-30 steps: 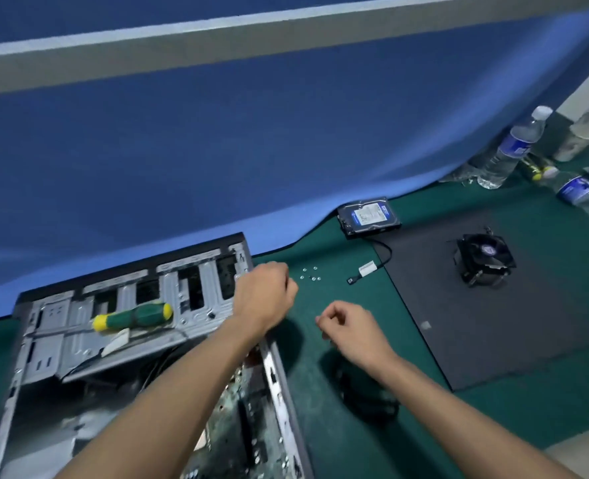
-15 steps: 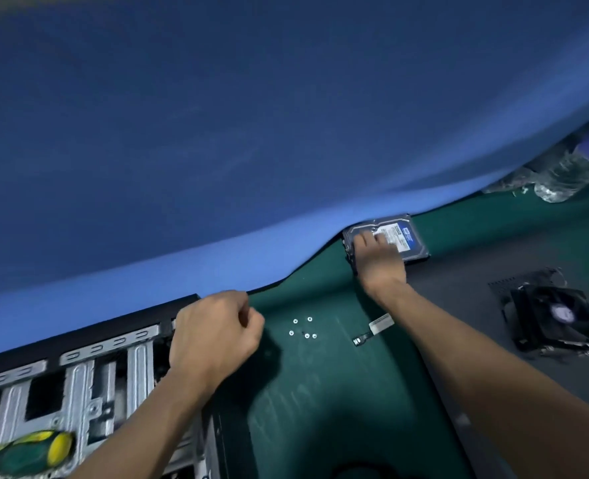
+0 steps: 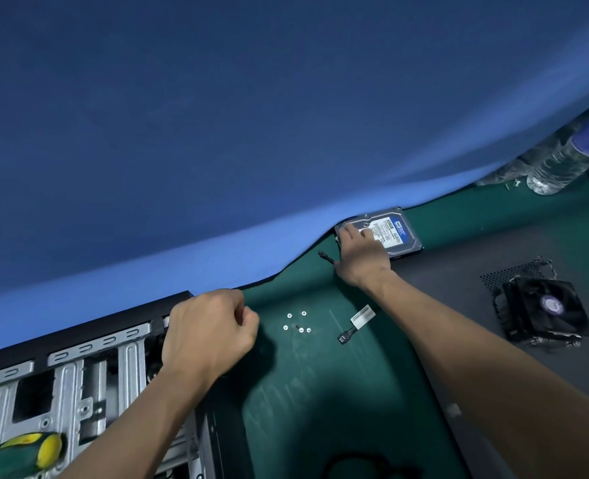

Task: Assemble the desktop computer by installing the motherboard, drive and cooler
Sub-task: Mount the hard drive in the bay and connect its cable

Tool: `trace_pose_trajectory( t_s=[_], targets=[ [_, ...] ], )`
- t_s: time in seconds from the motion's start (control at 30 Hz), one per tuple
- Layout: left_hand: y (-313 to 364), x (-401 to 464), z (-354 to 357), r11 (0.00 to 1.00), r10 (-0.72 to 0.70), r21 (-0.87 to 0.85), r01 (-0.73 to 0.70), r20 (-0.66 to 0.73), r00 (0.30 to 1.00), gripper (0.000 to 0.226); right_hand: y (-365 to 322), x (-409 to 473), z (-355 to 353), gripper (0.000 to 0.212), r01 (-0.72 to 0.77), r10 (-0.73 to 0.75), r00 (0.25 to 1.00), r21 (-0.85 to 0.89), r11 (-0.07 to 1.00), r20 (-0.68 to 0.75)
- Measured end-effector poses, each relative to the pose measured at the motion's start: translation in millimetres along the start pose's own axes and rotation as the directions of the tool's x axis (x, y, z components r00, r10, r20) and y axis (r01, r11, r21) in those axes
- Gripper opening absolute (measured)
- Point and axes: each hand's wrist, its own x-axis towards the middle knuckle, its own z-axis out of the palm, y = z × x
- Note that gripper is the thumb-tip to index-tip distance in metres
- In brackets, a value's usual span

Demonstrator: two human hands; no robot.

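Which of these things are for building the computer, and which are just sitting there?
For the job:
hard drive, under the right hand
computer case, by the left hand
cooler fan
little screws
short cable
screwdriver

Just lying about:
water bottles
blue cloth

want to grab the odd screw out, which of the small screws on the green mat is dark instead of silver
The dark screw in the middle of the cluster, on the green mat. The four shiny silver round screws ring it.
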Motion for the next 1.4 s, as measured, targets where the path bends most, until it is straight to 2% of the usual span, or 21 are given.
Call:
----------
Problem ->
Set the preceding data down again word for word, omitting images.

Answer area ->
-30 steps: 
-15 steps: 
+0 steps: 

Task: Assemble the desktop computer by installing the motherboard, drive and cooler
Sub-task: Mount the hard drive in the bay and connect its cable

Tool: `trace_pose_trajectory( t_s=[_], targets=[ [_, ...] ], )`
- t_s: time in seconds from the motion's start (control at 30 Hz), one per tuple
- Layout: left_hand: y (-313 to 364), x (-401 to 464), z (-354 to 357), r11 (0.00 to 1.00), r10 (-0.72 to 0.70), r21 (-0.87 to 0.85), r01 (-0.73 to 0.70), r20 (-0.66 to 0.73), r00 (0.30 to 1.00), gripper (0.000 to 0.226); right_hand: y (-365 to 322), x (-409 to 473), z (-355 to 353), gripper (0.000 to 0.212), r01 (-0.72 to 0.77), r10 (-0.73 to 0.75), r00 (0.25 to 1.00), r21 (-0.85 to 0.89), r11 (-0.07 to 1.00), r20 (-0.68 to 0.75)
- Measured end-effector poses, each relative to the pose measured at the motion's start: translation in millimetres along the start pose's own axes and rotation as the directions of the tool's x axis (x, y, z components r00, r10, r20) and y axis (r01, r11, r21) in those axes
- Gripper opening absolute (measured)
- Point and axes: each hand's wrist, its own x-axis towards the middle knuckle, its own z-axis out of the palm, y = z × x
- Note that gripper is the thumb-tip to index-tip distance in metres
- In brackets, a value's usual span

Demonstrator: two human hands; no robot.

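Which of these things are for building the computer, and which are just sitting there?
For the job:
hard drive, under the right hand
computer case, by the left hand
cooler fan
little screws
short cable
screwdriver

Just lying about:
water bottles
blue cloth

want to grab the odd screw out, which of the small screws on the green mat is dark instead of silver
The dark screw in the middle of the cluster, on the green mat. The four shiny silver round screws ring it.
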Motion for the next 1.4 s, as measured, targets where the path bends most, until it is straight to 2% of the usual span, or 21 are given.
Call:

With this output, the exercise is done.